Author: Michael Quinn
View album and artist detailsArtist/band: |
VARIOUS ARTISTS |
Label: |
Merrow Records |
Magazine Review Date: |
October/2021 |
It’s been done before and often, but never with such silken, seductive charm as here. Readily lending themselves to music, the poems of Ireland’s first Nobel laureate, WB Yeats, receive a limpidly loving, watercolour-delicate treatment in I Am of Ireland, featuring 24 new settings by Raymond Driver. Inked in with the evocative understatement that marks Driver’s acclaimed work as an illustrator, what results eloquently conjures the romance, fantasy and nostalgia of Yeats’ poetry with more than passing success.

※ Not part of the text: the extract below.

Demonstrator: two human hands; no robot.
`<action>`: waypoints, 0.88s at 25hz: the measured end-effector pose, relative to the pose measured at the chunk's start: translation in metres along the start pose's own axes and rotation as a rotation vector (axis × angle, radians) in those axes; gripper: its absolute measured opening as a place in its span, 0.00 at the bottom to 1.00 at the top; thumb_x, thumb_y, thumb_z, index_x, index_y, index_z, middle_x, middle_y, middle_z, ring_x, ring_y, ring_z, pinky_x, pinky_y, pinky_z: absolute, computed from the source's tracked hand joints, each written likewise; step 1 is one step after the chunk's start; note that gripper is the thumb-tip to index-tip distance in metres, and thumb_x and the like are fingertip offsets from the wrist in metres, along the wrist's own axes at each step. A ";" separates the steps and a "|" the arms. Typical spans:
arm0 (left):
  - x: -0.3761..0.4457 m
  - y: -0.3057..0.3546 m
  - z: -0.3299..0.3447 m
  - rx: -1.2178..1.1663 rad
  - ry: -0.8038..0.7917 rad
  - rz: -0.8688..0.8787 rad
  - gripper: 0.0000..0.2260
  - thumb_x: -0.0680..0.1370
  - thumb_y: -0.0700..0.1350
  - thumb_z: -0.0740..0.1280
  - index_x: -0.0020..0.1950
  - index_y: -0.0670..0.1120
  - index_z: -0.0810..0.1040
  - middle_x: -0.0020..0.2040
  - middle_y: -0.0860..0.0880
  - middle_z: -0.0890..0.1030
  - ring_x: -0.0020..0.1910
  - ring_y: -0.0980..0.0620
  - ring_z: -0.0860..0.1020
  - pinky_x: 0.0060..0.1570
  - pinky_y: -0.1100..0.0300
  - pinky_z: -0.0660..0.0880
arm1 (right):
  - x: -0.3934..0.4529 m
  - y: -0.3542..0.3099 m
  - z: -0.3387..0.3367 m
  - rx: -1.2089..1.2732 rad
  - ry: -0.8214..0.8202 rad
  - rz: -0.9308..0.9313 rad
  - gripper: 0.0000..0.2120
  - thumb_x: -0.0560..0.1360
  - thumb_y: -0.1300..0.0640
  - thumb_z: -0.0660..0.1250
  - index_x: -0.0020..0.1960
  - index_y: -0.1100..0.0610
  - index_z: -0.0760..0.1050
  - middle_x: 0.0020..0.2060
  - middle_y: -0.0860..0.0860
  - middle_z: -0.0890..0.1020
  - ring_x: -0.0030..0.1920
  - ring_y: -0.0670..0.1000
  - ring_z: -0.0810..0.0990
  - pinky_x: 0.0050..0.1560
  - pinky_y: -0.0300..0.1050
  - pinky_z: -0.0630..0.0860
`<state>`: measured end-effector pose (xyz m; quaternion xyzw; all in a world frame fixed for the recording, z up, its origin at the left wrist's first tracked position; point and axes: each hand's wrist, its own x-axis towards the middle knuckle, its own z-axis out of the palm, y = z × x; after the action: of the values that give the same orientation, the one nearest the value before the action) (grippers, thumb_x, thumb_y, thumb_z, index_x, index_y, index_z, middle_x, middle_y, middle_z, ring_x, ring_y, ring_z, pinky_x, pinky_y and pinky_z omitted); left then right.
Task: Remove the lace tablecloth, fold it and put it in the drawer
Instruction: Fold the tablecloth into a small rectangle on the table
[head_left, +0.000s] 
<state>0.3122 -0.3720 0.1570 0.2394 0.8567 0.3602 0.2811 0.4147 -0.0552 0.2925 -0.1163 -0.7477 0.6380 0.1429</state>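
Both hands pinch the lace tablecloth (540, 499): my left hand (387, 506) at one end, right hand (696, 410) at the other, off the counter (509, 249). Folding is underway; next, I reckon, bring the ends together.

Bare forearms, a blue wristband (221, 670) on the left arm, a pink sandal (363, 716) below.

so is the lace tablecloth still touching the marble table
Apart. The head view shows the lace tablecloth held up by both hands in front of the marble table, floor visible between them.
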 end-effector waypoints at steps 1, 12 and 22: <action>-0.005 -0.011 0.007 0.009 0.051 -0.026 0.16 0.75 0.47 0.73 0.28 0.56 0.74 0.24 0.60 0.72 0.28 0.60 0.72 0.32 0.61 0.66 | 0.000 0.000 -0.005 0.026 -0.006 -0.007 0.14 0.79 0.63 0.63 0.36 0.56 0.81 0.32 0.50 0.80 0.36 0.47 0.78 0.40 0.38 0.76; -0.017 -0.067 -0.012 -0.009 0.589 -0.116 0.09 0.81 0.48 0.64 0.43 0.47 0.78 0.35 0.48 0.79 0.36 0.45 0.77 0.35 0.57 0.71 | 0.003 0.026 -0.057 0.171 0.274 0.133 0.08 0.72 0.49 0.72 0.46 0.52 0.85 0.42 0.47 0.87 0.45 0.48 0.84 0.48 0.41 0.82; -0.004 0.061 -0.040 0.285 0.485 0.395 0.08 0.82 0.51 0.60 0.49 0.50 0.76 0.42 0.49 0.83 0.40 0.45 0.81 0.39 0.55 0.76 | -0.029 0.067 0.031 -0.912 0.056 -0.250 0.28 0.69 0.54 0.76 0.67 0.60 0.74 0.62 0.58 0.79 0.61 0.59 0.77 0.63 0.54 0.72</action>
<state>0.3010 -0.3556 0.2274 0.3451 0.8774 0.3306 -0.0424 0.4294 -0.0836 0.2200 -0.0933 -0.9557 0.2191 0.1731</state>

Recorded over three years and as many continents, a crack team of 32 soloists, vocal and instrumental, read like a veritable who’s who of Irish folk music. Dervish frontwoman Cathy Jordan, respectively accompanied by singer and multi-instrumentalist Seamie O’Dowd and fiddler Kevin Burke, provides memorable accounts of the title-track and ‘Faery Song’. O’Dowd’s six contributions include myriad instruments and vocals, notably on the sprightly ‘The Fiddler of Dooney’. Eleanor Shanley’s ‘The Falling of the Leaves’ is poignantly delivered, Jackie Oates is delightfully buoyant on ‘Brown Penny’, John Doyle quietly devastating in ‘He Wishes for the Cloths of Heaven’. Some might be unnerved by the ever-present pastel-hued ghosts of Clannad and Enya, but there is much to enjoy and, willingly, wallow in here.